У В. В. Розанова есть небольшая, но очень любопытная статья, напечатанная в 1906 году в «Золотом руне» в связи с юбилеем Иванова. В ней он разбирает картину Иванова с точки зрения личного, интимного, сокровенного переживания событий жизни Христа и находит там только школьную ученость и театральность. Он приходит к выводу, что одна из причин постоянного обращения за советами — отсутствие личности у Иванова, которому просто нечего было сказать о Христе[388]. Но, как и в случае с «бездарностью» Иванова, эта содержательная «пустота» — не его индивидуальная проблема, это проявление определенной культурной традиции, как традиции синодального православия, так и академической (где в принципе невозможно индивидуальное высказывание).

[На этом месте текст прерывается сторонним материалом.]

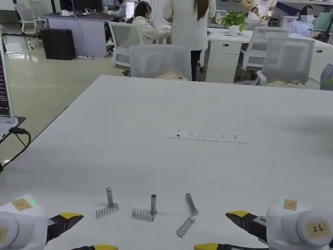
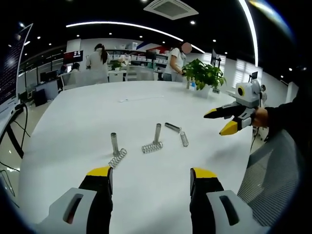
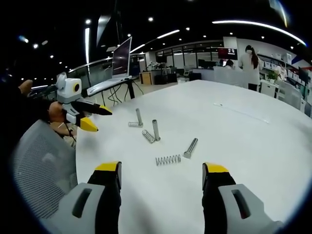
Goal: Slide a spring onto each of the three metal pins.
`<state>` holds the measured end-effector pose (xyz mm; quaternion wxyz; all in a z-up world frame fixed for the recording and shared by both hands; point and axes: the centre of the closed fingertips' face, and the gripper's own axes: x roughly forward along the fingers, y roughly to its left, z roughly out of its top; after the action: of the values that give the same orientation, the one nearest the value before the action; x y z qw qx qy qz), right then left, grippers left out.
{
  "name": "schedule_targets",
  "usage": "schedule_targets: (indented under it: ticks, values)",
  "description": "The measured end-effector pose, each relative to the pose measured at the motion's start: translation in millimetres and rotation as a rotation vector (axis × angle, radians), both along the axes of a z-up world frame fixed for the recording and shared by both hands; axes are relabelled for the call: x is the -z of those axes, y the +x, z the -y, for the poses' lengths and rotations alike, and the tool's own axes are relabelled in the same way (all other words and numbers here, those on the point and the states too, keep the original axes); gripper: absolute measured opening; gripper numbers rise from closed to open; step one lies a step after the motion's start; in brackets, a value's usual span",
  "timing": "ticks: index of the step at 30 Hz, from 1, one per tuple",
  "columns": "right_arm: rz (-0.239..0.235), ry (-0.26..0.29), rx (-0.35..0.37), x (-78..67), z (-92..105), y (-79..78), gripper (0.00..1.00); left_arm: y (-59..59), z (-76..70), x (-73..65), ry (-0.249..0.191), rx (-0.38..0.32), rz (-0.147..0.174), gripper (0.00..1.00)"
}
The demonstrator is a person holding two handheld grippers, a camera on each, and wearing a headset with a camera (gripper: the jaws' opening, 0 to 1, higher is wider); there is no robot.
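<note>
Left gripper (image 2: pixel 151 174) and right gripper (image 3: pixel 162 168) both wide open, empty. Springs (image 1: pixel 106 210) lie beside pins (image 1: pixel 153 203).

In the head view my left tongs (image 1: pixel 95 232) and right tongs (image 1: pixel 216 230), grey with yellow tips, are cut off by the bottom edge. The dark laptop screen (image 1: pixel 3 88) is cut by the left edge. The little marks on the long flat white power strip (image 1: pixel 208 136) are too small to tell.
</note>
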<state>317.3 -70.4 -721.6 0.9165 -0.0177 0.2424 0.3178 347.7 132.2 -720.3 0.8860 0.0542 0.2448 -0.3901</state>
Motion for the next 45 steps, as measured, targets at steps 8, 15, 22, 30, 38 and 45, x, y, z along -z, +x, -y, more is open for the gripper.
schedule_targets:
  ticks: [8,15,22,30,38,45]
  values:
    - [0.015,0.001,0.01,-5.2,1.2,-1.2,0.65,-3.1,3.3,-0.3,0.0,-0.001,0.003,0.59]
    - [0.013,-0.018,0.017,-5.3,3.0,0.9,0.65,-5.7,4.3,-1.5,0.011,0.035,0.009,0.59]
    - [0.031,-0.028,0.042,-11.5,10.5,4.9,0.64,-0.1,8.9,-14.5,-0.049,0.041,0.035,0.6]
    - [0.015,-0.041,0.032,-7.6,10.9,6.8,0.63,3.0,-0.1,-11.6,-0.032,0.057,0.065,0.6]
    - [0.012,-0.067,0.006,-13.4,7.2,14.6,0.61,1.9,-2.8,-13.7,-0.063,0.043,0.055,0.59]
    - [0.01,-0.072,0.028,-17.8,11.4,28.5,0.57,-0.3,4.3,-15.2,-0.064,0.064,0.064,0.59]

В результате — «картина все же осталась „детищем академии“»[389]. По самому первоначальному замыслу у Иванова должен был получиться — и получился — шедевр школьной эстетики, академическое учебное пособие: идеальная картина-таблица, в которой (как в «Истязании Спасителя» его учителя Егорова) «нет ни одной ошибки». Это касается и школьного — как бы дидактического — характера сюжета, о котором Розанов говорит: «темою этою Иванов как бы хотел изваять и увековечить страницу учебной истории»[390]; и, конечно, школьного, учебного характера стиля. Окончательный приговор вынес «Явлению Мессии» А. В. Бакушинский: «Картина Иванова в своем существе обозначала не борьбу с академизмом, не победу над ним новых начал, а последнюю и уже мертвую схему его»[391].

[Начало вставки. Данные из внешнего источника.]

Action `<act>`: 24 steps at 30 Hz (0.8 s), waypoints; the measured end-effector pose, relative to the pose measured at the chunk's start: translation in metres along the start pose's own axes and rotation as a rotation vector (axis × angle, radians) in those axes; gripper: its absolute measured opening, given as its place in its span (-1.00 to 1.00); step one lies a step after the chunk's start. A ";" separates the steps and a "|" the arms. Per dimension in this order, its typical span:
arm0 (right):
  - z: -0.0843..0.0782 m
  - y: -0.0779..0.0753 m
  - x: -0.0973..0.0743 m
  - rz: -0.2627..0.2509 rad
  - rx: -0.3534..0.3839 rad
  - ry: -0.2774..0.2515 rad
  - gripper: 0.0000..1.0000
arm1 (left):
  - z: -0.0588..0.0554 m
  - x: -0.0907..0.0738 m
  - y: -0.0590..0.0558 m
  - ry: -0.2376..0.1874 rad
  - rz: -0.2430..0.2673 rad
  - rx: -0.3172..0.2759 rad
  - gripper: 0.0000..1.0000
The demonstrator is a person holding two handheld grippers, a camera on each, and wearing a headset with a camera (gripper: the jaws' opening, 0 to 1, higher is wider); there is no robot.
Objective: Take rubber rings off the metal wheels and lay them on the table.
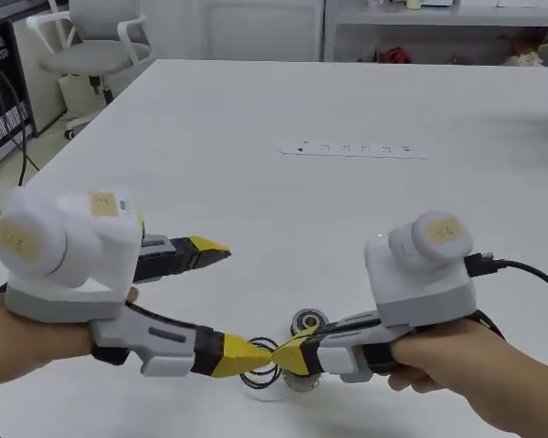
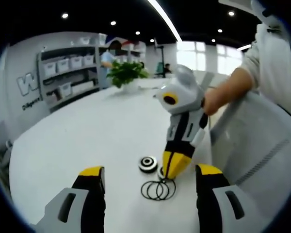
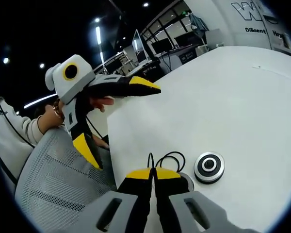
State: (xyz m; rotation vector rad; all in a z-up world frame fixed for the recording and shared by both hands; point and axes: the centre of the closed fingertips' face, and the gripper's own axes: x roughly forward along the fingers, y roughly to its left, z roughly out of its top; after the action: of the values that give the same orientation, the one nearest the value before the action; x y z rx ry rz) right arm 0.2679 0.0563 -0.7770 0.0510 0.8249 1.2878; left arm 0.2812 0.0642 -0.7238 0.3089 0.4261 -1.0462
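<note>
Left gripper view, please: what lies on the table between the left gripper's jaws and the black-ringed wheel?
Loose rubber rings lie there, overlapping, short of the wheel, as the left gripper view shows.

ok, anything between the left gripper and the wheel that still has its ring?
Partly. From the open left gripper, the loose rubber rings lie flat just short of the ringed wheel, slightly to one side. The right gripper, shut, sits close beside that wheel, over a second wheel.

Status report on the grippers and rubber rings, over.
Left gripper open. Right gripper shut, tips at thin black rubber rings loose on the white table; pinch unclear. Round black-rimmed metal wheel beside them. Nothing in the way.
</note>
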 end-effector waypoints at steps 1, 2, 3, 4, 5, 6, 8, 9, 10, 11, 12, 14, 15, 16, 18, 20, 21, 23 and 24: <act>-0.001 0.000 0.000 -0.001 -0.005 0.004 -1.00 | -0.004 0.001 -0.003 0.020 -0.012 0.013 0.56; -0.001 0.000 0.001 -0.002 -0.008 0.007 -1.00 | -0.005 0.002 -0.005 0.027 -0.018 0.016 0.56; -0.002 0.001 0.001 -0.003 -0.015 0.012 -1.00 | -0.008 0.003 -0.007 0.040 -0.025 0.018 0.56; -0.003 0.001 0.002 -0.004 -0.020 0.016 -1.00 | -0.010 0.003 -0.008 0.048 -0.030 0.019 0.56; -0.004 0.001 0.002 -0.004 -0.025 0.020 -1.00 | -0.012 0.003 -0.009 0.054 -0.035 0.020 0.56; -0.005 0.002 0.003 -0.004 -0.032 0.028 -1.00 | -0.014 0.003 -0.010 0.063 -0.040 0.022 0.56; -0.008 0.004 0.005 -0.003 -0.054 0.044 -1.00 | -0.016 0.003 -0.011 0.071 -0.046 0.025 0.55; -0.009 0.005 0.005 -0.004 -0.064 0.048 -1.00 | -0.016 0.003 -0.012 0.071 -0.047 0.026 0.55; -0.010 0.005 0.006 -0.006 -0.073 0.053 -1.00 | -0.015 0.003 -0.012 0.070 -0.047 0.025 0.55; -0.010 0.005 0.006 -0.011 -0.091 0.058 -1.00 | -0.015 0.003 -0.012 0.067 -0.047 0.022 0.55; -0.010 0.004 0.007 -0.018 -0.112 0.060 -1.00 | -0.014 0.003 -0.011 0.064 -0.046 0.019 0.55; -0.011 0.003 0.007 -0.026 -0.131 0.066 -1.00 | -0.014 0.002 -0.011 0.063 -0.044 0.016 0.55; -0.011 0.002 0.007 -0.029 -0.137 0.067 -1.00 | -0.015 0.002 -0.011 0.063 -0.044 0.014 0.56; -0.012 0.002 0.007 -0.031 -0.142 0.069 -1.00 | -0.015 0.001 -0.011 0.064 -0.043 0.013 0.55; -0.012 0.001 0.007 -0.038 -0.156 0.070 -1.00 | -0.017 0.001 -0.011 0.069 -0.044 0.011 0.56; -0.013 -0.001 0.008 -0.052 -0.173 0.072 -1.00 | -0.017 0.002 -0.013 0.074 -0.047 0.011 0.56; -0.013 -0.001 0.009 -0.057 -0.193 0.076 -1.00 | -0.018 0.002 -0.013 0.076 -0.050 0.013 0.55; -0.013 -0.003 0.010 -0.075 -0.245 0.082 -1.00 | -0.019 0.003 -0.015 0.081 -0.055 0.014 0.55; -0.012 -0.004 0.010 -0.086 -0.271 0.080 -1.00 | -0.020 0.003 -0.016 0.084 -0.057 0.014 0.55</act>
State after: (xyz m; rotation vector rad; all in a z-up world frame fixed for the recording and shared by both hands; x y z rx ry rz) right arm 0.2650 0.0588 -0.7927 -0.2508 0.7066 1.3163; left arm 0.2649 0.0634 -0.7431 0.3560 0.5055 -1.0952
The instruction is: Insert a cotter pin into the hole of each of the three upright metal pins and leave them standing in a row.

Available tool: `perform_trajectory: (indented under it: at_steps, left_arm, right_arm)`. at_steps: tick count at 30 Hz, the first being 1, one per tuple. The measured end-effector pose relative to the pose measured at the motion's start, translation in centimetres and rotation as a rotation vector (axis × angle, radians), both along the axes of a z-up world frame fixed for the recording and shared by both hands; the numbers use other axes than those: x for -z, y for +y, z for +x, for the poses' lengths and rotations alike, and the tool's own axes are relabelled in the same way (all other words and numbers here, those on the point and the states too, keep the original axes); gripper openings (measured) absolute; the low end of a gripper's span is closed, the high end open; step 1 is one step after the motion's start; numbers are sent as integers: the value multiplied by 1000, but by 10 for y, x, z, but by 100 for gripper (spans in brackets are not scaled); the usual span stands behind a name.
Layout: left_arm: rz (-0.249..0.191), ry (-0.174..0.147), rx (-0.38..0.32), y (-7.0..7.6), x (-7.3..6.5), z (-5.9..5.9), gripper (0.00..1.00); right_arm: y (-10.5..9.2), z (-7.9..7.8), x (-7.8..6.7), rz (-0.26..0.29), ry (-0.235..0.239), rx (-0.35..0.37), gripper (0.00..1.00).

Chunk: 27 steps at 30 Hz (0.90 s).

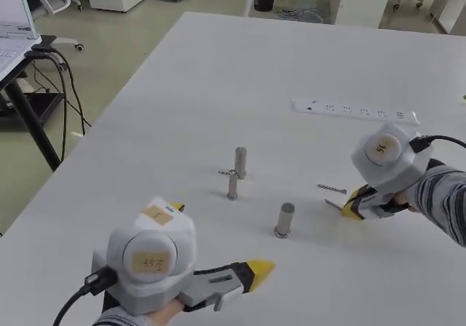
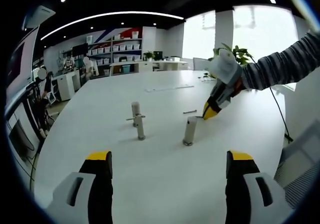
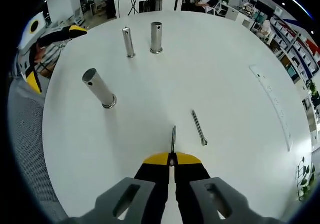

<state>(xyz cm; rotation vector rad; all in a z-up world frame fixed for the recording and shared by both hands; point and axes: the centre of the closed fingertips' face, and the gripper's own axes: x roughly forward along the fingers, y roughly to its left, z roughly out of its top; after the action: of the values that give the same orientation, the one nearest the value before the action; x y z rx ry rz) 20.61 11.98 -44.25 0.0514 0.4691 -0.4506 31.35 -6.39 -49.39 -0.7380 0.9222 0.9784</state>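
Observation:
Three upright metal pins stand on the white table: a wide one (image 1: 240,161), a thin one (image 1: 233,187) just before it, and a thick one (image 1: 285,219) apart to the right. A cotter pin (image 1: 227,172) lies crosswise at the thin pin's top; which pin it passes through I cannot tell. My right gripper (image 3: 171,158) is shut on a second cotter pin (image 3: 173,138), low on the table right of the thick pin (image 3: 100,88). A loose cotter pin (image 3: 199,127) lies beside it. My left gripper (image 2: 169,159) is open and holds nothing, short of the pins (image 2: 140,128).
A white power strip (image 1: 355,110) lies beyond the pins toward the far right. The table's left edge (image 1: 109,108) drops to the floor, where a stand with cables (image 1: 44,64) is. The right gripper (image 2: 215,104) and a striped sleeve come into the left gripper view.

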Motion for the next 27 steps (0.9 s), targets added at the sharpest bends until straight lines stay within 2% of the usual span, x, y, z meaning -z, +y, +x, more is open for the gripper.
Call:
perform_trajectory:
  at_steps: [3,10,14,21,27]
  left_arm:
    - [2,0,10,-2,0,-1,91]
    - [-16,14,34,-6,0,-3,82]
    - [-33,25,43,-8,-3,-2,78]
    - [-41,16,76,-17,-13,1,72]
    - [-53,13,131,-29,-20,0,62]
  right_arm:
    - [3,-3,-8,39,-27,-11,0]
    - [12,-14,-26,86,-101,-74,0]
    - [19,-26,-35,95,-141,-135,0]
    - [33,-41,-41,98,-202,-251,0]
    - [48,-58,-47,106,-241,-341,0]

Это еще не конец истории с картиной. Иванов посвятит ей еще много лет — но уже за пределами академизма.
В отношении намерений Бруни трудно что-либо утверждать с уверенностью. Его возвращение к «Медному змию» после петербургского триумфа Брюллова (он просит отпустить его в Италию для завершения картины начиная с 1836 года) может быть объяснено любыми причинами: например, просто желанием закончить картину. И все-таки проблема Брюллова здесь не может не присутствовать[392]. Настолько, что в «Медном змие» можно увидеть добавившийся к первоначальному скрытый сюжет (месть любителям Брюллова как идолопоклонникам, сначала наказанным божественным гневом, а затем частично спасенным академическим Моисеем, то есть самим Бруни), а в строгом стиле, в почти монохромном колорите — некую специальную аскетическую мрачность, противостоящую брюлловской «яичнице».